On the basis of the evidence currently available, in patients with severe COVID-19 but not in patients with moderate disease, lymphopenia is a common characteristic, with severely reduced numbers of B and T cells, natural killer (NK) cells, and γδ T cells [5,7,8], as well as a reduced percentage of granulocytes. These characteristics suggest that the modified immune system plays a key role in determining the progression of the disease [9].
Several strategies have been applied, such as antibodies for passive protection, immunomodulatory anti-SARS drugs, and antibodies neutralizing the specific target, such as IL6, IL1, and IL17 [6]. In addition, given the involvement of complement activation, complement inhibitors can reduce inflammatory damage at early stages of the infection [10]. These therapeutic strategies have not proved effective for all patients but have allowed for the management of patients with severe disease at a time when there were no other therapeutic tools.
γδ T cells are among the cells decreased in the lymphopenia state in symptomatic COVID-19 patients [11,12,13,14]. We support the anti-viral potential of human γδ T cells toward virus-infected cells for several reasons: (1) γδ T cells show cytotoxic activity against virus infected cells; (2) they are easy to obtain from blood and culture; (3) they are an unrestricted major histocompatibility complex (MHC); (4) they do not need co-stimulation; and (5) they recognize antigens shared by a number of stressed, tumor, and infected cells, allowing a single γδ T cell to attack a wide spectrum of infected cells. In the following, we describe the specific characteristics of γδ T cells to protect against virus infection and their prospective use in the early phase of SARS-CoV-2 infection.

2. γδ T Cells in the Anti-Viral Host Immune Response

A small proportion (1–5%) of circulating CD3+ T lymphocytes consists of T lymphocytes expressing the γδ T cell receptor (TCR).
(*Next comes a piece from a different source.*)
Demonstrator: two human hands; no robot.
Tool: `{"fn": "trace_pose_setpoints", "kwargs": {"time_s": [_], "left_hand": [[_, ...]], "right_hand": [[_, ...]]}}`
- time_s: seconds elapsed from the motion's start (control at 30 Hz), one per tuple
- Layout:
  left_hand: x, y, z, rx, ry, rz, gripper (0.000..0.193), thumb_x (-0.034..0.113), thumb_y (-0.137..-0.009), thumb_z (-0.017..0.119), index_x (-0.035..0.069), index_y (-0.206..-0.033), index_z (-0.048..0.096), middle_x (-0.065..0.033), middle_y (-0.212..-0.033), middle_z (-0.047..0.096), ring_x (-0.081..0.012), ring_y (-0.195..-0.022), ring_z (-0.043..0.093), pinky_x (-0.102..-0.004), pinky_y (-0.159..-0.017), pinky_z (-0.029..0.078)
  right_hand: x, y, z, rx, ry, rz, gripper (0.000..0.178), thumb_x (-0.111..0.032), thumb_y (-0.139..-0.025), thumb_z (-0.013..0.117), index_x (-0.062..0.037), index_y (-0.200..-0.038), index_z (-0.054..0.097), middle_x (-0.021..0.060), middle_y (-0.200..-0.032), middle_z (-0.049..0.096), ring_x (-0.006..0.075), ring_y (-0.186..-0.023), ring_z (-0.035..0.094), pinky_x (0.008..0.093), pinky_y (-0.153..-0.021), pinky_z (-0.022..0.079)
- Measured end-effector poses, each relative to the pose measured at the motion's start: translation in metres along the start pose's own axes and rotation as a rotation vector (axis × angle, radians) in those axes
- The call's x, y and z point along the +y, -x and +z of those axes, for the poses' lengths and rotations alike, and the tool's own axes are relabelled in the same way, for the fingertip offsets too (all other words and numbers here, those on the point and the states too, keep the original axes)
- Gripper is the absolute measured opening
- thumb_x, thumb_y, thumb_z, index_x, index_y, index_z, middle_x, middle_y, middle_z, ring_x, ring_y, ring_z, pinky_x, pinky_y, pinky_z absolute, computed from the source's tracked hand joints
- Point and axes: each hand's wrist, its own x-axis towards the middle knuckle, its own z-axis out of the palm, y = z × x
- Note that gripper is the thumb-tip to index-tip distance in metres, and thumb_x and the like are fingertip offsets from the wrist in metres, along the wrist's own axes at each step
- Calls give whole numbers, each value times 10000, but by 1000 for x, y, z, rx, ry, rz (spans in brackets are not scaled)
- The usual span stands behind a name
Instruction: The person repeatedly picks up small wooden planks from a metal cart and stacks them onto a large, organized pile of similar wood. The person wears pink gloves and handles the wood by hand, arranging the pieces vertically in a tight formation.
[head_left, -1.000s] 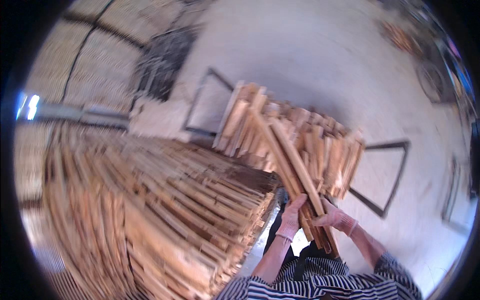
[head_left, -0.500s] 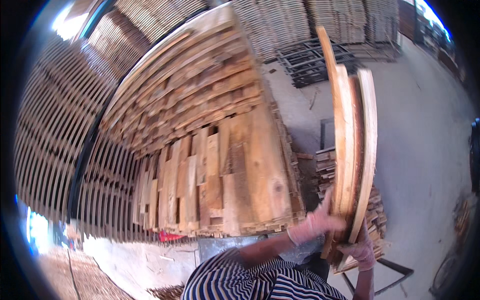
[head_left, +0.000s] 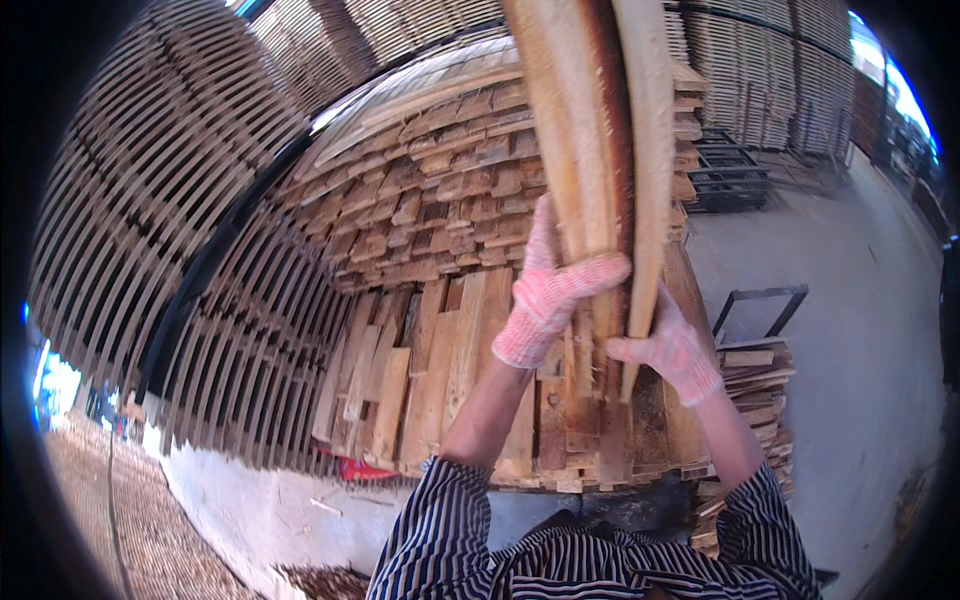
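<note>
Several long wooden boards [head_left: 585,130] rise on end in front of me, one with a dark bark-like streak. My left hand [head_left: 553,295], in a pink and white knitted glove, grips their left side with the thumb across the front. On the right side, my right hand [head_left: 675,350], gloved alike, is closed around the lower part of the boards. Both arms are stretched forward over a large stack of planks [head_left: 440,340]. The top ends of the held boards run out of the picture.
Behind the low front level, the stack climbs in a higher stepped pile [head_left: 440,190]. Slatted wood racks [head_left: 180,200] stand at the left. On the right, a smaller plank pile [head_left: 750,385] sits by a black metal frame [head_left: 765,300]. More black frames [head_left: 730,175] lie farther back.
Both hands have carried the boards leftward, from above the floor by the smaller pile to over the large stack. My grip on them continues.
</note>
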Motion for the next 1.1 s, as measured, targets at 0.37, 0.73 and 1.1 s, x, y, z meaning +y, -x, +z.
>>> {"fn": "trace_pose_setpoints", "kwargs": {"time_s": [0.37, 0.73, 1.1], "left_hand": [[-73, -4, -147, -248, 145, -373, 1106, 153, -644, 984, 45, -1525, 323, -131, -1420, 555, -247, -1262, 573, -431, -1043, 520], [10, 0, -141, -80, -407, 17, 1124, 322, -577, 1012, -30, -1452, 401, -125, -1265, 628, -224, -1142, 626, -368, -1011, 532], [75, -3, -364, -31, -872, -350, 1221, 289, -516, 1029, 20, -1513, 377, -168, -1358, 619, -286, -1228, 607, -410, -1109, 472]], "right_hand": [[78, -56, 50, -74, -46, 24, 1321, -374, -591, 996, 11, -1572, 200, 186, -1536, 421, 261, -1418, 410, 365, -1195, 327], [21, -27, 56, 26, -7, -9, 1165, -259, -605, 971, -51, -1538, 306, 156, -1432, 530, 263, -1320, 525, 389, -1129, 422], [51, -30, -21, -285, 827, 166, 1034, -362, -604, 909, -147, -1496, 431, 208, -1435, 514, 361, -1336, 509, 444, -1109, 429]]}}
Circulating γδ T lymphocytes prevalently express Vγ9Vδ2-encoded TCR, whereas Vδ1 T lymphocytes are resident in the colon epithelia, lung, and intestine [15]. Human Vδ3 T cells compose the majority of non-Vδ1 and non-Vγ9Vδ2 γδ T cells, and are abundant in the liver [16] and in patients with cytomegalovirus (CMV) infection [17] and B cell leukemia [18]. In the absence of antigen processing and MHC restriction, human Vγ9Vδ2 T cells recognize phosphoantigens (PAgs), which are intermediates of the mevalonate pathway [19]. Concentrations of PAgs necessary for the activation of Vγ9Vδ2 T cells are not achieved under physiological conditions but only after infection or tumor transformation [20]. Therefore, from this viewpoint, Vγ9Vδ2 TCR acts in a similar manner to a pattern-recognition receptor (PRR), which detects the metabolic changes observed in transformed or infected cells.
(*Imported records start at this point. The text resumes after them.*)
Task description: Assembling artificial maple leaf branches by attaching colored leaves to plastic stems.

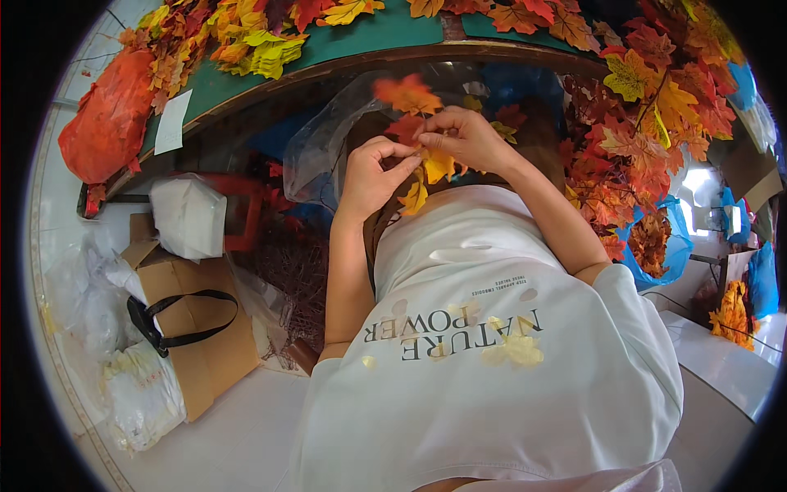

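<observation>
Over my lap, both hands work on a small spray of artificial maple leaves (409, 95) in orange, red and yellow. My left hand (370, 179) is closed in a pinch, thumb and forefinger meeting at the spray's middle. Right beside it, my right hand (469, 141) pinches the same spray from the other side, its fingertips close to the left ones. A yellow leaf (437, 166) hangs just below the fingers, and a red-orange leaf stands above them. The stem between my fingertips is too small to make out.
Ahead is a green table (361, 39) piled with loose maple leaves. Leafy branches (631, 139) crowd the right side, above a blue bag (670, 246) of leaves. At left are a red bag (106, 123), a cardboard box (193, 307) and clear plastic bags (147, 394).
</observation>
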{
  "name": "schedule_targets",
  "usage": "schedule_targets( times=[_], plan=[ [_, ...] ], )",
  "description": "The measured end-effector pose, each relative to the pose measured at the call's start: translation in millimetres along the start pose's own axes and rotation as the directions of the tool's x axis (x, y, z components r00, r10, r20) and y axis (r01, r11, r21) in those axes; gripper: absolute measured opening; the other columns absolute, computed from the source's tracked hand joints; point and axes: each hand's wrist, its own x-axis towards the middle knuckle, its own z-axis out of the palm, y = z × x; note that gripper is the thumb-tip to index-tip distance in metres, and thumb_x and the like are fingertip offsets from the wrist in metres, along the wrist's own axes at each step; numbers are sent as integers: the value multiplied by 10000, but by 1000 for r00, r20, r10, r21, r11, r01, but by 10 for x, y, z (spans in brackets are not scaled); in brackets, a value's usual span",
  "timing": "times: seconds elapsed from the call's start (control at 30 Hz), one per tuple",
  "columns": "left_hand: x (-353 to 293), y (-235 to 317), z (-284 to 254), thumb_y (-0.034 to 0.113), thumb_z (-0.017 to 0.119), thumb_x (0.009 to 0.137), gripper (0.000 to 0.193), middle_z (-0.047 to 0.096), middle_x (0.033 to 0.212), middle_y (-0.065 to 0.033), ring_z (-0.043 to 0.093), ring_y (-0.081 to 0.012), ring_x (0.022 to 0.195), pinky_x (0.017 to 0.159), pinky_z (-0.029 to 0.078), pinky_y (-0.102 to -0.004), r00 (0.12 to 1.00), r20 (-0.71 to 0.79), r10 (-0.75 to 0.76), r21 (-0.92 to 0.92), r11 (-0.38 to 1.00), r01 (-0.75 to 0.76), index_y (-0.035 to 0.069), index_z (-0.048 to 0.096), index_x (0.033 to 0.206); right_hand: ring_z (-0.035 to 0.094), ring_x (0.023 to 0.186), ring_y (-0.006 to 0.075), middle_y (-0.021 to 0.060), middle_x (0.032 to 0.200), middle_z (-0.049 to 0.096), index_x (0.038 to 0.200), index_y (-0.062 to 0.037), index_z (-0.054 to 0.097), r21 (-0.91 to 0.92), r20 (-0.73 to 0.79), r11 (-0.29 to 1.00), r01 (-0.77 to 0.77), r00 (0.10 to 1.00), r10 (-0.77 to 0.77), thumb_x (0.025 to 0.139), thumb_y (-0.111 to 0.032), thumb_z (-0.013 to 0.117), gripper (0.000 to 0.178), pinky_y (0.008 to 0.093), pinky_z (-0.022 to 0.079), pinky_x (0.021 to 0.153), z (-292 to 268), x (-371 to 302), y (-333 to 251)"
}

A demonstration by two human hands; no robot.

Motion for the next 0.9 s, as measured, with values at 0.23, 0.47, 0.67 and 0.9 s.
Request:
schedule_targets(
  times=[0.23, 0.47, 0.67, 0.9],
  plan=[
    [19, 18, 95, 45, 684, 775, 95, 630, 721, -32, 548, -69, 641, 610, 441, -206, 997, -31, -72, -20, 997, 72, -30, 660, 827, 554, 696, 53, 22, 781, 649, 877, 11, 660, 326, -248, 943, 59, 968, 25, 858, -107, 620, 126, 215, 463, 634, 184, 32, 46],
    [29, 127, 190, 63, 689, 770, 96, 632, 687, -14, 522, -58, 584, 542, 410, -197, 976, -120, -179, -280, 950, 140, -23, 679, 812, 612, 650, 88, 40, 697, 645, 863, 29, 650, 532, -539, 786, 315, 842, 28, 888, -125, 579, 171, 202, 461, 585, -232, 139, -191],
    [40, -52, 107, 66, 621, 840, 177, 566, 749, 5, 427, -25, 577, 458, 298, -150, 930, 92, -356, -784, 550, 289, -31, 633, 988, 539, 619, 57, 32, 764, 632, 960, 27, 619, 87, -703, 936, 340, 687, -184, 917, -80, 530, 146, 194, 443, 583, -149, 84, -218],
    [-10, -45, 372, 69, 594, 848, 119, 569, 770, 17, 483, -45, 592, 455, 349, -179, 924, -119, -363, -829, 549, 109, 43, 604, 964, 570, 732, 392, 190, 806, 563, 922, -21, 510, -299, -334, 909, 289, 861, -383, 839, -73, 557, 108, 422, 477, 606, 456, -93, -72]
  ],
)
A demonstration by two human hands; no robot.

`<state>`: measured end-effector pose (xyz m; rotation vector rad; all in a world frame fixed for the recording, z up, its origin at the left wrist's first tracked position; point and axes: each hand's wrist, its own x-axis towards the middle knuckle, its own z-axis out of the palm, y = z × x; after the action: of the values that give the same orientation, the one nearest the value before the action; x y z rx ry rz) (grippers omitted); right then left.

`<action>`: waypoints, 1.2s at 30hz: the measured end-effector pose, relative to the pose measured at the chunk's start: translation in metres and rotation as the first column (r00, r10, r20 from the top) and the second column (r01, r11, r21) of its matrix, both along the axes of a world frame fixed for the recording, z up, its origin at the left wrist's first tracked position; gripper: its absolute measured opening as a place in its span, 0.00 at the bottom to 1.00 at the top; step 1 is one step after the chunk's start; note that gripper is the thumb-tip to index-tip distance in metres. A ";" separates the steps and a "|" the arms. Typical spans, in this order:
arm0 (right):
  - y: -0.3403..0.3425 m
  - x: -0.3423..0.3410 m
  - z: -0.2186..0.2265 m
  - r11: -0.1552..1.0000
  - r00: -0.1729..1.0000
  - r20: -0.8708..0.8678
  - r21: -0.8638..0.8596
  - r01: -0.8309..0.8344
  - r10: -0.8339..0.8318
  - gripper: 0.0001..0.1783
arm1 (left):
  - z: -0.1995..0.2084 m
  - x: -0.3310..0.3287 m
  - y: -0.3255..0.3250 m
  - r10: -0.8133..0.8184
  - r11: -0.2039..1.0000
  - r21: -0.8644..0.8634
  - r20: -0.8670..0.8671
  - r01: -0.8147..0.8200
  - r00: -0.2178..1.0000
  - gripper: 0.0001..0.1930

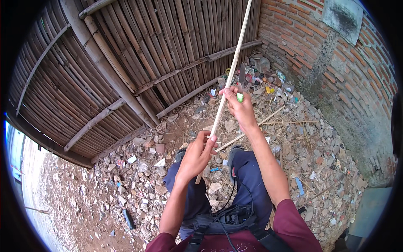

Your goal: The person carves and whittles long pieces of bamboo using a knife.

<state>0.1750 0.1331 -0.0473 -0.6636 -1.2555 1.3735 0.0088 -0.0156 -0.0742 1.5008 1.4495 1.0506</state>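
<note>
A long, pale bamboo strip point(237, 54) runs slantwise between my knees and the top of the view. Near its lower end, my left hand point(195, 156) is closed around it, thumb lying along the strip. Higher up, my right hand point(242, 110) grips a knife point(242, 75) with a bright green handle, its dark blade pointing up and away from me. The right thumb and fingertips also touch the strip, just left of the knife. Most of the handle is hidden in the fingers.
Rubble and litter cover the ground point(142, 180). Another thin strip point(252, 128) lies beyond my knees. A bamboo slat wall point(168, 50) stands ahead and left, a brick wall point(302, 46) to the right. A dark strap and cables point(226, 216) cross my lap.
</note>
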 end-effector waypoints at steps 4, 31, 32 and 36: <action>0.006 0.007 -0.010 1.000 0.999 0.035 -0.009 -0.005 0.005 0.17 | -0.002 0.019 0.000 0.010 1.000 0.009 0.179 -0.011 0.984 0.20; -0.009 0.013 -0.043 0.635 0.598 0.457 0.763 0.117 -0.659 0.08 | 0.011 0.053 -0.010 0.259 0.948 0.238 -0.194 -0.210 0.946 0.12; -0.007 0.013 -0.045 0.637 0.590 0.462 0.761 0.118 -0.662 0.08 | 0.011 0.053 -0.010 0.260 0.949 0.235 -0.210 -0.210 0.942 0.12; -0.002 0.008 -0.050 0.610 0.604 0.419 0.779 0.144 -0.678 0.08 | 0.010 0.057 -0.010 0.274 0.943 0.250 -0.200 -0.221 0.941 0.12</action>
<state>0.1828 0.1313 -0.0976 -0.9080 -1.8767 0.0988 0.0660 -0.0255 -0.0639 1.6749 1.7697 1.2586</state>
By means of a Vδ2-specific mAb, it has been possible to recognize another subset of γδ T called Vγ9 neg Vδ2+ T cells. The latter clonally expand in response to CMV, and, similarly to Vδ1+ T cells, the range of pathogens to which they respond is still unclear. Based on Davey’s work [21], the Vγ9 neg Vδ2+ T cell responses could be beneficial when adaptive immunity is suppressed in several clinical scenarios, including lymphopenia induced by COVID-19.
Vδ1 T cells express natural-killer group 2, member D (NKG2D), but it is still unknown if they recognize MHC class I chain-related A and B (MICA and MICB, respectively) as well. Vδ1 T cells can also be activated when natural cytotoxicity receptors (such as NCRs, NKp30, and NKp44) bind undefined ligands [15,22]. Vδ3 T cell ligands are not thoroughly defined, and only one study [23] suggested that these cells can be activated by CD1d bound to a glycolipid that has not yet been identified.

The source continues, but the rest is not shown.